## EXERCISE DETAILS
Reproduce the listing in full, exactly as written, but without images.

::: DATASET EXTRACT

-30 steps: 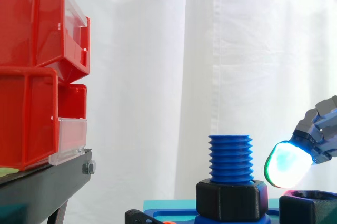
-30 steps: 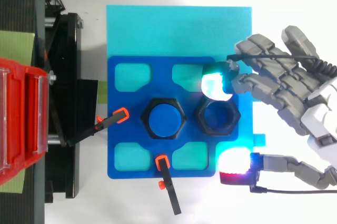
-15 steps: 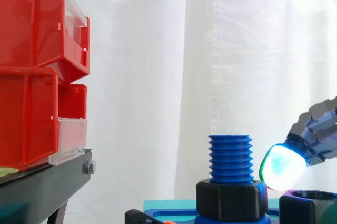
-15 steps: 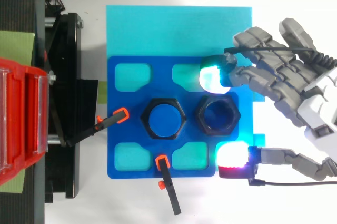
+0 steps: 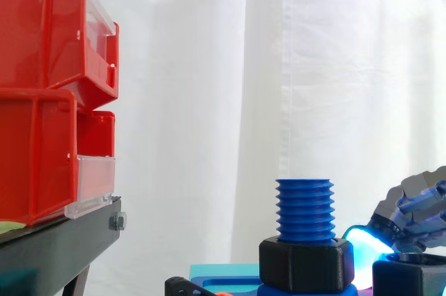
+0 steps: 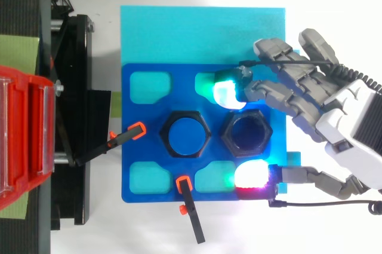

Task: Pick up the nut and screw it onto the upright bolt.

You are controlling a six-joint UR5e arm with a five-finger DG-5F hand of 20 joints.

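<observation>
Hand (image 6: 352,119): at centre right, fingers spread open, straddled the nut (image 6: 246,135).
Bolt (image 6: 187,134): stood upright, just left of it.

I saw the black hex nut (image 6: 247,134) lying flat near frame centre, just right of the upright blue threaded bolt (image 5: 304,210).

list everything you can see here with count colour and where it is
bolt: 1, blue, upright in a black hex collar mid-plate
nut: 1, black, loose on the plate beside the bolt
plate: 1, blue, on a cyan mat
clamps: 2, black with orange tips, at plate edges
bins: 2, red, stacked on black stand
curtain: 1, white, behind
hand: 1, grey, open, glowing pads flanking the nut
</observation>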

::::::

## TASK RESPONSE
-30 steps: 
-30 steps: 
-15 steps: 
-15 steps: 
+0 steps: 
+0 steps: 

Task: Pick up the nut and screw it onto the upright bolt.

You are controlling a six-joint UR5e arm with a five-finger DG-5F hand of 20 joints.

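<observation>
Hand (image 6: 352,119): at centre right, fingers spread open, straddled the nut (image 6: 246,135).
Bolt (image 6: 187,134): stood upright, just left of it.

I saw the black hex nut (image 6: 247,134) lying flat near frame centre, just right of the upright blue threaded bolt (image 5: 304,210).

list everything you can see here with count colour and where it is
bolt: 1, blue, upright in a black hex collar mid-plate
nut: 1, black, loose on the plate beside the bolt
plate: 1, blue, on a cyan mat
clamps: 2, black with orange tips, at plate edges
bins: 2, red, stacked on black stand
curtain: 1, white, behind
hand: 1, grey, open, glowing pads flanking the nut
</observation>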

The output is complete as it stands.